→ WHAT IS NEEDED
Below are some records. Write out exactly their lines from the one with "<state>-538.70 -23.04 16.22" through the one with "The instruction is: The", and leave the pictures behind.

RECORDS SHOWN below:

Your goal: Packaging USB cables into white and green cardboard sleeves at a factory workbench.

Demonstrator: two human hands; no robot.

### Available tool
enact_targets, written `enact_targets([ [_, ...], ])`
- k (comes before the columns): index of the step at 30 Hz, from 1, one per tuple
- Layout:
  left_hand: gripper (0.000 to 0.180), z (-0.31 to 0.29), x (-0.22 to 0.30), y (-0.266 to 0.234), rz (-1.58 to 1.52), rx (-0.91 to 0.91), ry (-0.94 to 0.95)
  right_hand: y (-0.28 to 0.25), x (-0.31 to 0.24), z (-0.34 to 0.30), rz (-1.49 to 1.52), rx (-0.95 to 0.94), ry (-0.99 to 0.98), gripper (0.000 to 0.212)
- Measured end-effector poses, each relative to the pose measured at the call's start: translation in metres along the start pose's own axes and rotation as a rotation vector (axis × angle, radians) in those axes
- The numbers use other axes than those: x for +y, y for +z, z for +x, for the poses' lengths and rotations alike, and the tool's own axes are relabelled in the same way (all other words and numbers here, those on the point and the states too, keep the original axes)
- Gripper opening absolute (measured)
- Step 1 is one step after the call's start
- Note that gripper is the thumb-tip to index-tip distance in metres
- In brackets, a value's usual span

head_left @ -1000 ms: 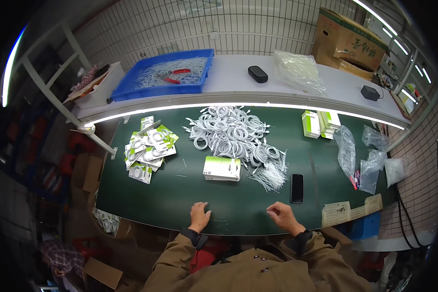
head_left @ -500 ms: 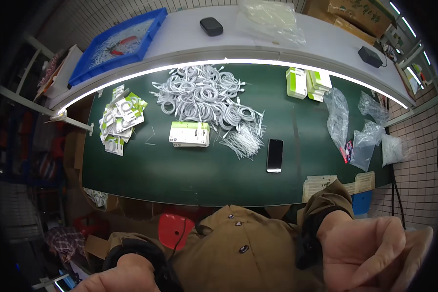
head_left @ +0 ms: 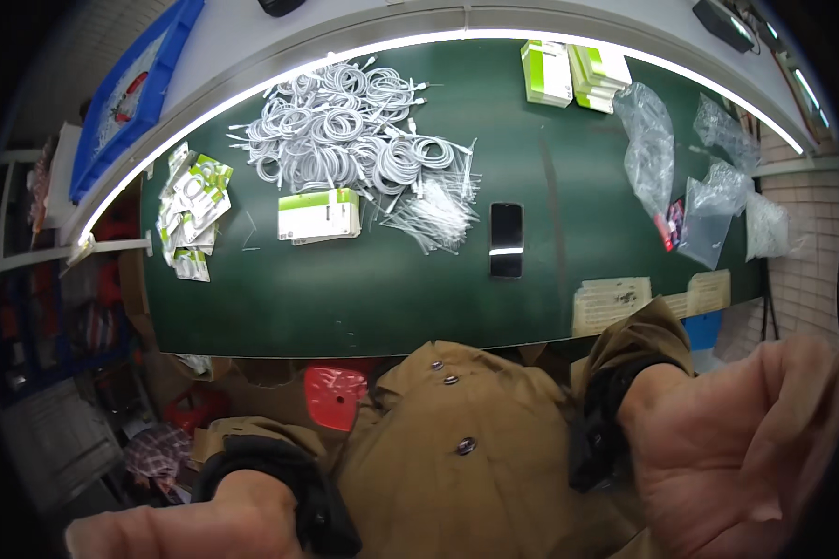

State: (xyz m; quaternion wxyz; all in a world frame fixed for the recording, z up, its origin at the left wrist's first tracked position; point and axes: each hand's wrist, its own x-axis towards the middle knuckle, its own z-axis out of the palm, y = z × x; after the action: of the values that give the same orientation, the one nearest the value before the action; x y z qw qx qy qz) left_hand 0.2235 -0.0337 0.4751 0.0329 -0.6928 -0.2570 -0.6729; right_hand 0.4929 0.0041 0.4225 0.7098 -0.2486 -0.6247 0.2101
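Left hand [head_left: 196,531], right hand [head_left: 718,447] drawn back from over green table [head_left: 391,307]; either's grip: cannot tell.

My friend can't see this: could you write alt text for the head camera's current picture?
A person's left hand and right hand loom near the camera, before a green table. On it lie coiled white cables, thin white strips, green-and-white packages, a dark phone and clear plastic bags.

Black phone [head_left: 506,228], red stool [head_left: 334,391], bright light strip [head_left: 466,35]
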Motion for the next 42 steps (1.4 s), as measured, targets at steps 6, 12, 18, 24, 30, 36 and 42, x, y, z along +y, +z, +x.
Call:
enact_targets([
  [6,0.026,-0.003,-0.032,-0.021,-0.146,-0.095,-0.210,0.022,0.008,0.005,-0.182,0.010,-0.009,0.024],
  [12,0.025,-0.007,-0.088,0.005,-0.130,-0.079,-0.226,0.049,0.024,0.004,-0.164,0.057,-0.043,0.029],
  [18,0.040,-0.101,-0.125,0.023,-0.100,-0.339,-0.649,0.081,0.052,-0.067,-0.146,0.095,0.444,0.027],
  [24,0.044,-0.160,-0.117,-0.009,-0.053,-0.529,-0.893,0.074,0.081,-0.105,-0.120,-0.288,0.924,0.020],
  [30,0.046,-0.211,-0.119,-0.022,-0.155,-0.657,-1.100,0.065,0.111,-0.165,0.250,-0.207,1.260,0.017],
  [36,0.045,-0.248,-0.105,-0.019,-0.304,-0.619,-1.425,0.061,0.136,-0.211,0.641,0.204,1.596,0.015],
  [42,0.045,-0.250,-0.093,-0.011,-0.075,-0.762,-1.322,0.063,0.142,-0.216,0.664,0.244,1.617,0.016],
])
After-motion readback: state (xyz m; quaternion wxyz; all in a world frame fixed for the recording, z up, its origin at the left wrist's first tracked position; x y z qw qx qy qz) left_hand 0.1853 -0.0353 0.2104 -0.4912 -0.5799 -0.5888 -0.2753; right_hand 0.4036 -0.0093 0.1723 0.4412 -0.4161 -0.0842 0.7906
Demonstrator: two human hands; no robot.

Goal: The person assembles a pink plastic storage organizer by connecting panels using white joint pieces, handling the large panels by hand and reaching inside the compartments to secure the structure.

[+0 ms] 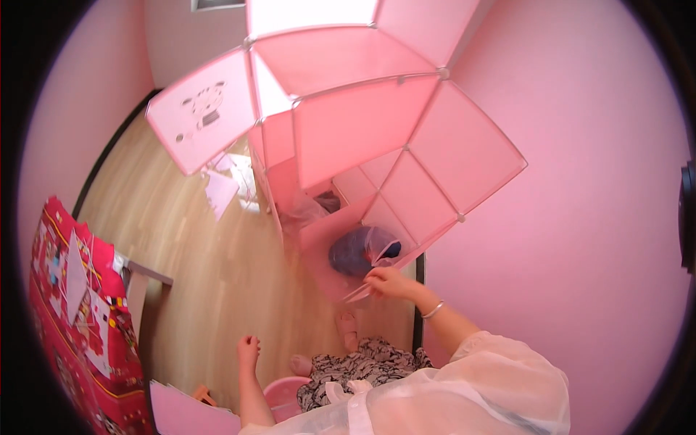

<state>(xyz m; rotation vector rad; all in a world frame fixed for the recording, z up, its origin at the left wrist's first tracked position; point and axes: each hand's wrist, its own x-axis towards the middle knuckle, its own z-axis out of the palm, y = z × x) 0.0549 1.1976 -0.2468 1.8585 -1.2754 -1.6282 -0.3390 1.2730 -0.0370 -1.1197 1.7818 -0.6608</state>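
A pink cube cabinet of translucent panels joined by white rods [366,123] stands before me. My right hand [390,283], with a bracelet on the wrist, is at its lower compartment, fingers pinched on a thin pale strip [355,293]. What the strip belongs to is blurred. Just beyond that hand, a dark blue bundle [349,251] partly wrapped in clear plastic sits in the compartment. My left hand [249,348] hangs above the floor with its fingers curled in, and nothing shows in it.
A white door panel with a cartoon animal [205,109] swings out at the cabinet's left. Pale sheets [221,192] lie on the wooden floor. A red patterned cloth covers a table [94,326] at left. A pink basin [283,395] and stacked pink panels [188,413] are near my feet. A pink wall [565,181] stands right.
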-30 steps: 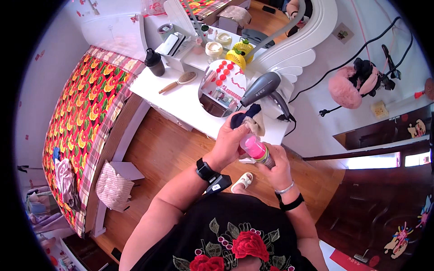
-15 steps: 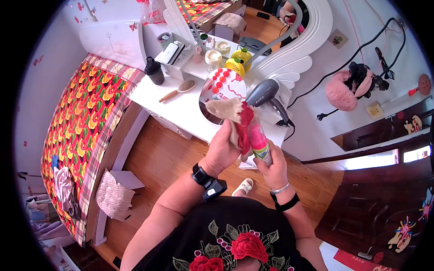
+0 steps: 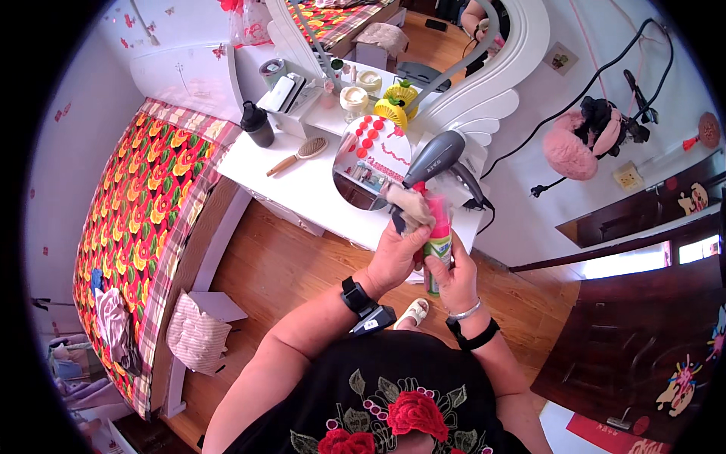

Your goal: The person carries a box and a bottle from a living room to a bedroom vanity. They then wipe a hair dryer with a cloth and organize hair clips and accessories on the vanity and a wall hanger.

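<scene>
Here in the head view, both hands are busy: the left hand point(image 3: 393, 256) grips a crumpled beige cloth point(image 3: 411, 208), the right hand point(image 3: 457, 281) clasps a pink-topped bottle point(image 3: 438, 240) just beside it, over the white surface's point(image 3: 302, 195) near edge. Beyond them lies a grey hair dryer point(image 3: 435, 159), next to a round mirror point(image 3: 367, 163), with a hairbrush point(image 3: 297, 156) farther left.

Left fingers point(image 3: 416, 239) gripping beige cloth point(image 3: 410, 206), right fingers point(image 3: 437, 268) around pink-topped bottle point(image 3: 439, 247), grey hairdryer point(image 3: 436, 157) beyond
</scene>
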Demonstrator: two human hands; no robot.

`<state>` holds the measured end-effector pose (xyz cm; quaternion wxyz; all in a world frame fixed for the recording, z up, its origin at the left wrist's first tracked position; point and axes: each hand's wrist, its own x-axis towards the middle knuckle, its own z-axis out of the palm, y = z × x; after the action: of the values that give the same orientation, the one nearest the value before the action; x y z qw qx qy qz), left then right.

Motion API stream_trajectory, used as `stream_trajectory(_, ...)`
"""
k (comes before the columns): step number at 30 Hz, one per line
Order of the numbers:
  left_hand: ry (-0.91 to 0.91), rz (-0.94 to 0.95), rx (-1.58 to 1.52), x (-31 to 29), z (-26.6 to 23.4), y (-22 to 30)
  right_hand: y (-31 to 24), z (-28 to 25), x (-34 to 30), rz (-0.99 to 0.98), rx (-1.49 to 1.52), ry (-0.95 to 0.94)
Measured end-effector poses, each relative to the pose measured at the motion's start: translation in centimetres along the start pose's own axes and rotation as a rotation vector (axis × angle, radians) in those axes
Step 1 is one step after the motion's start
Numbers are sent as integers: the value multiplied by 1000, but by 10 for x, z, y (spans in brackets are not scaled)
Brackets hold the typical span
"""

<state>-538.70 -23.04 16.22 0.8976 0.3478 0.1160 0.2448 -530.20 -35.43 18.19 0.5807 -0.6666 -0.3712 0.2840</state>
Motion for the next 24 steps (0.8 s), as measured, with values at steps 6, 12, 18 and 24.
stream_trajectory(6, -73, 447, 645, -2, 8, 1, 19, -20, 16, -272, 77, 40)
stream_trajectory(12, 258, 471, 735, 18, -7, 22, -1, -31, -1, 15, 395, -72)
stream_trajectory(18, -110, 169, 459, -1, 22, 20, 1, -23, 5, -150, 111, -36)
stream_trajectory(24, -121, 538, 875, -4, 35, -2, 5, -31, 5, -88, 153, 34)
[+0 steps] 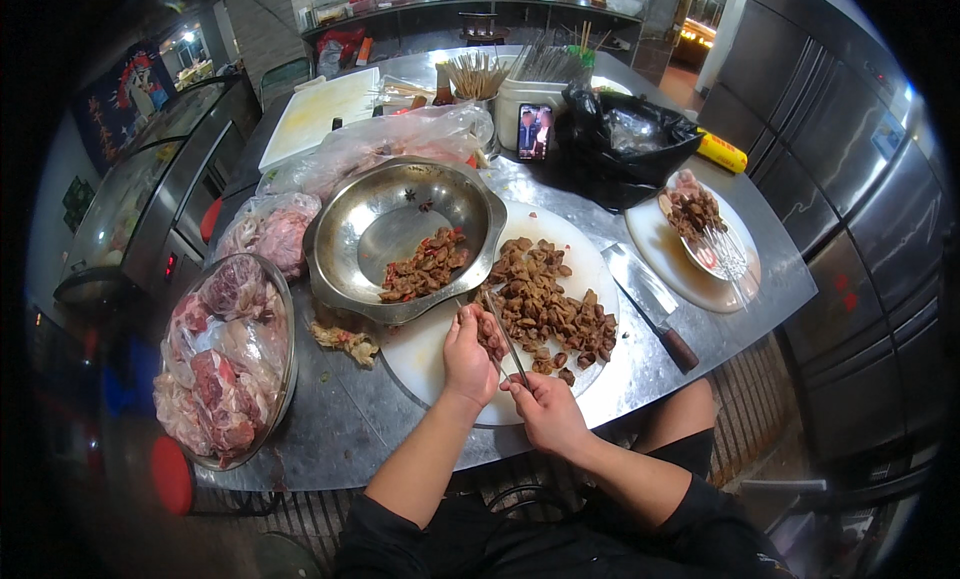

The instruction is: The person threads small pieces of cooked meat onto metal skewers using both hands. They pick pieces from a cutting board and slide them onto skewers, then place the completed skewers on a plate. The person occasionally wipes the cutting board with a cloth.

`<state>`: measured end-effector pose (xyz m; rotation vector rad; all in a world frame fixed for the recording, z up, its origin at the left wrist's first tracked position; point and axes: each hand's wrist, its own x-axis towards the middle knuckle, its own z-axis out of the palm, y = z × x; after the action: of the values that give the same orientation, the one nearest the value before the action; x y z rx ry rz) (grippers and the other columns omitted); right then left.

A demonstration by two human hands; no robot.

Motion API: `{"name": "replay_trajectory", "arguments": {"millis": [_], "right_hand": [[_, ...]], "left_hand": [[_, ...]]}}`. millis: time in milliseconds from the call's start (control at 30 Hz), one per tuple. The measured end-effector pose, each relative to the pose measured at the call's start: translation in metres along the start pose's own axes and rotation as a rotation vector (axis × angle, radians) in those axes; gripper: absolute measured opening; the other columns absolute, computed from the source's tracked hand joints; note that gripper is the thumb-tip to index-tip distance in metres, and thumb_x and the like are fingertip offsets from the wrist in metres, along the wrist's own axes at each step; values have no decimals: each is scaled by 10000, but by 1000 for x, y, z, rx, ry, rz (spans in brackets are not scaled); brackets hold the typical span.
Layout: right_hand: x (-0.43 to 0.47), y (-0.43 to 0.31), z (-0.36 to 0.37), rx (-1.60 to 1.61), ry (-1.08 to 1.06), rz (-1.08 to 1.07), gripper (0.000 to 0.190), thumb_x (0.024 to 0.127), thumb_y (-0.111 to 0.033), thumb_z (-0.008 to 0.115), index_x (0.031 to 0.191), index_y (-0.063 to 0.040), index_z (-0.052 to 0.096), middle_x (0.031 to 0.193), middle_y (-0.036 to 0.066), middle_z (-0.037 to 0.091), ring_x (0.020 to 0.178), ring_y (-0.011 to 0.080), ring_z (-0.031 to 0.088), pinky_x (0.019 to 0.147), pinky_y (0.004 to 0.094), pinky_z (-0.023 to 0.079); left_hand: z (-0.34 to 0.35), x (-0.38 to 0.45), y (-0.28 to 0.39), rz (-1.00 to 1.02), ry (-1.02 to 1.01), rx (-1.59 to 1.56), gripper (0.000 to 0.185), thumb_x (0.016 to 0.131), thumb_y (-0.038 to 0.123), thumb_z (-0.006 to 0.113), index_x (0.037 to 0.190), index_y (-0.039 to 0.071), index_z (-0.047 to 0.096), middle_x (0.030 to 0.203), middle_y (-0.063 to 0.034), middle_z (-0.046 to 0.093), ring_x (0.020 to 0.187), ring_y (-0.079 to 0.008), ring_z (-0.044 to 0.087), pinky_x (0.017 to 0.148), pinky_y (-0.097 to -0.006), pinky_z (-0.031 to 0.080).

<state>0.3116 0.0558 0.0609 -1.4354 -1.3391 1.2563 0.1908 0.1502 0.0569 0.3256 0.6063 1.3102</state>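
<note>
My left hand is closed around several brown meat pieces threaded on a metal skewer. Thin metal skewers run from between the fingers of my right hand up past the left one. Both hands are over the front of a round white cutting board. On that board lies a heap of cooked brown meat pieces. Behind my left hand, a wide steel basin holds more meat pieces with red chili, and star anise. How many skewers my right hand grips, I cannot tell.
A cleaver lies right of the board. Further right, a plate of skewered meat sits on another round board. At left is a tray of bagged raw meat. A phone, a black plastic bag and a white skewer tub stand behind.
</note>
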Motion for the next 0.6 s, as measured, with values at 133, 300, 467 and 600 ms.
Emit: {"name": "replay_trajectory", "arguments": {"millis": [133,300,467,600], "right_hand": [[3,-8,-3,33,-48,22,230,1058,-182,565,1053,-5,712,642,-23,504,592,64,440,539,286,372],[-2,-5,-11,40,-117,149,234,1065,-220,569,1056,-27,700,648,-38,497,579,71,453,536,277,379],[-21,8,-48,79,-78,108,238,1076,-230,544,1039,-48,692,673,-39,508,618,74,476,567,270,389],[-20,13,-124,-44,172,-66,198,1056,-181,562,1048,-44,704,711,-77,501,658,27,437,594,224,353]], "left_hand": [[-4,2,2,9,-18,-20,262,1131,336,408,977,134,471,784,9,454,640,-123,417,589,-293,388],[-10,10,13,66,-55,-88,266,1132,327,400,996,116,486,793,-8,477,652,-142,447,611,-312,415],[-10,8,7,66,-85,212,344,1126,348,417,1225,50,556,898,-38,587,765,-140,553,687,-278,487],[-13,9,4,346,-173,772,283,1047,218,611,1226,-1,591,994,-25,636,815,-89,577,688,-246,504]]}}
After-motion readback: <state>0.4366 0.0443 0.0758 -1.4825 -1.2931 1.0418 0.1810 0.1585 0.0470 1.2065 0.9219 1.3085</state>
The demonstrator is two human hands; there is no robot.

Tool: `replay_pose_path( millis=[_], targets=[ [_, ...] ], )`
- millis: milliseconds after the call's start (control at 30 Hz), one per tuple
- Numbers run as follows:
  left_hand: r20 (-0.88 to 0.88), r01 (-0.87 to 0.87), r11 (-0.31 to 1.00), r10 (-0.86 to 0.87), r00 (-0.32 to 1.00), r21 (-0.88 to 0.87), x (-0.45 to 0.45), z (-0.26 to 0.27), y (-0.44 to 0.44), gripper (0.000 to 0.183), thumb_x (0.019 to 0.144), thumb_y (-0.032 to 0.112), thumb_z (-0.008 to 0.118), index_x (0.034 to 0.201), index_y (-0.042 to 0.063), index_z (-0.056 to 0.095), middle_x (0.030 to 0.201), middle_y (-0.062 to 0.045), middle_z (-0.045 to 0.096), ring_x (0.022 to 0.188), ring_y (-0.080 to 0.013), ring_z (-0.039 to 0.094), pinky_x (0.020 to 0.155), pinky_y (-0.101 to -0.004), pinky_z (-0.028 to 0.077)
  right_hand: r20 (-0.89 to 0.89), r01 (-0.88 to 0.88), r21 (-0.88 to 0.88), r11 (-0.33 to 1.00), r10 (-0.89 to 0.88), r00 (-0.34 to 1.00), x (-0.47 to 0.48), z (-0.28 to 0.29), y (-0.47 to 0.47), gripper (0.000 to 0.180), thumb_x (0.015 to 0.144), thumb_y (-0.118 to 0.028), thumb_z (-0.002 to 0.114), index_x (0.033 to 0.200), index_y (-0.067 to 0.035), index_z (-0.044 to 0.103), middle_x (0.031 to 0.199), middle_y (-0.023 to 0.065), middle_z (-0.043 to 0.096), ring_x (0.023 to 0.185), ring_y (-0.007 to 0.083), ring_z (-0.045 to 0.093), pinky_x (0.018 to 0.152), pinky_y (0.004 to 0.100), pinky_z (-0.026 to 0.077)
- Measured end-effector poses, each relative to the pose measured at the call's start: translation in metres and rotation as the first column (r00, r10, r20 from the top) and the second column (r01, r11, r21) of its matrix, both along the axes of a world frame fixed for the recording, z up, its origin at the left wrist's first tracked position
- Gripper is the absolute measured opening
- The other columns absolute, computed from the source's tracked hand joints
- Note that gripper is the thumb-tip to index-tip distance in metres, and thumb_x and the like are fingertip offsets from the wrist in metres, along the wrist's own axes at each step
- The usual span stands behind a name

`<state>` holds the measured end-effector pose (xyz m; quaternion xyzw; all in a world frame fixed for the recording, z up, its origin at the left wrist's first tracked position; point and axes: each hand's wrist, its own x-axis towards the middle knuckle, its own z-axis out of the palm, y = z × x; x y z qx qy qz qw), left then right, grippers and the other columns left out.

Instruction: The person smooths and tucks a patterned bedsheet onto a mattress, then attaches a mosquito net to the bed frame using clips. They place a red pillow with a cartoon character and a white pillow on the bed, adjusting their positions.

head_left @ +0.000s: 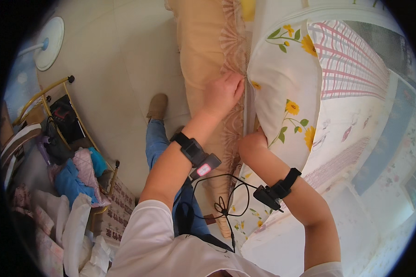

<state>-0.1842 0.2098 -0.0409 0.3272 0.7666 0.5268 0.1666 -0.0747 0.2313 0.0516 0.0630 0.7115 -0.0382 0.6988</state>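
My left hand is closed on the lace-patterned edge of a tan bed skirt, beside the side of the bed. Lower and to the right, my right hand reaches under the edge of a white sheet with yellow sunflowers; its fingertips are hidden, so its hold cannot be told. A strip of white netting runs between the skirt and the sheet. Each forearm wears a black strap with a small device, and a looped black cable hangs between them.
A gold-coloured metal rack with clothes and bags stands at the left, near a white round fan base. Pillows lie at the lower left. A plaid cloth lies on the bed, behind mosquito netting.
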Motion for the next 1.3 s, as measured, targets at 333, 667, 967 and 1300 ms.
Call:
replay_pose_path(
  millis=[333,667,967,1300],
  targets=[
    [-0.083,0.076,0.994,-0.083,0.993,-0.081,0.015,-0.013,0.003,0.007,0.073,0.01,0.061,0.076,0.007,0.056,0.071,-0.009,0.056,0.061,-0.0296,0.058,0.051,-0.0372,0.048,0.051,-0.022,-0.028,0.999,0.023,0.998,-0.001,0.0,0.001,0.028,0.081,-0.021,0.055,0.106,-0.013,0.066,0.113,0.007,0.063,0.108,0.0257,0.056,0.099,0.0473,0.023],
    [-0.072,0.145,0.981,-0.155,0.985,-0.13,0.046,-0.016,0.0,0.007,0.073,0.013,0.059,0.076,0.009,0.054,0.069,-0.008,0.056,0.059,-0.0289,0.059,0.048,-0.0388,0.048,0.143,-0.142,-0.104,0.984,0.156,0.977,0.002,0.005,0.005,0.03,0.083,-0.022,0.054,0.109,-0.01,0.065,0.117,0.0082,0.06,0.113,0.0275,0.052,0.098,0.0501,0.026],
    [-0.007,0.204,0.963,-0.208,0.978,-0.175,0.047,-0.008,-0.001,0.008,0.077,0.013,0.06,0.083,0.01,0.057,0.074,-0.009,0.058,0.062,-0.0294,0.059,0.051,-0.0384,0.048,-0.072,0.053,0.043,0.998,-0.049,0.996,0.005,-0.002,0.01,0.025,0.08,-0.02,0.055,0.098,-0.009,0.067,0.106,0.0115,0.063,0.104,0.0269,0.056,0.09,0.0432,0.037],
    [0.071,0.134,0.991,-0.134,0.989,-0.003,0.036,-0.003,0.001,0.007,0.075,0.01,0.062,0.079,0.006,0.057,0.092,-0.008,0.061,0.077,-0.0288,0.06,0.061,-0.0362,0.05,-0.848,0.859,-0.223,0.461,-0.526,0.062,0.019,-0.05,0.024,0.05,0.079,-0.008,0.051,0.125,0.006,0.037,0.124,0.0267,0.046,0.115,0.0418,0.044,0.097,0.0426,0.035]
  ],
)
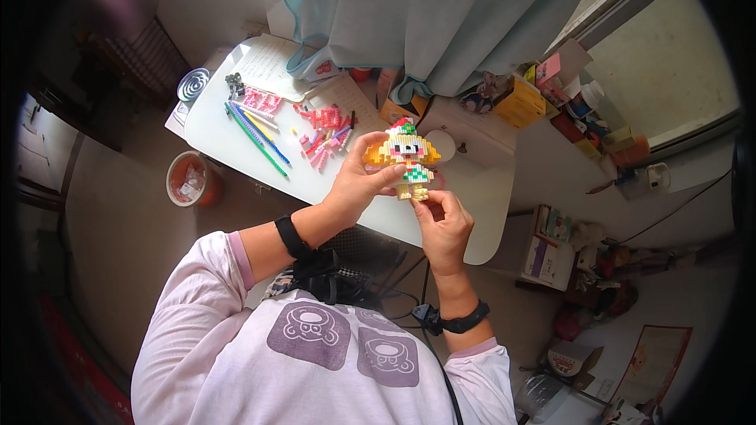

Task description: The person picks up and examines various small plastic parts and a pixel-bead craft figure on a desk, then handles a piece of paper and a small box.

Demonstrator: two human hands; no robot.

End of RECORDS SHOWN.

→ SOLVED PROBLEM
<state>-538.70 -23.04 16.22 0.8976 0.3478 0.1160 0.2448 -530.20 -35.43 18.19 0.5807 -0.6666 -0.3712 0.2840</state>
Motion for the next 24 steps (0.8 s), as measured, with values at steps 6, 12, 18 and 24.
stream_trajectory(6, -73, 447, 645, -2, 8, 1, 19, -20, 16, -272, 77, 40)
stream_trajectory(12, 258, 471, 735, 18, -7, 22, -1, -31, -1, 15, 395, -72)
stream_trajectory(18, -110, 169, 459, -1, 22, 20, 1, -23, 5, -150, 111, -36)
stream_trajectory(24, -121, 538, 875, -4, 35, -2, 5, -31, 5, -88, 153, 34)
[+0 steps] 

The instruction is: The person threads small pieces of cooked meat onto metal skewers using both hands. They pick pieces from a cutting board and slide them onto skewers, then place the completed skewers on a plate. The person occasionally wipes the cutting board with a cloth.

The exercise has been answered, and the work is done.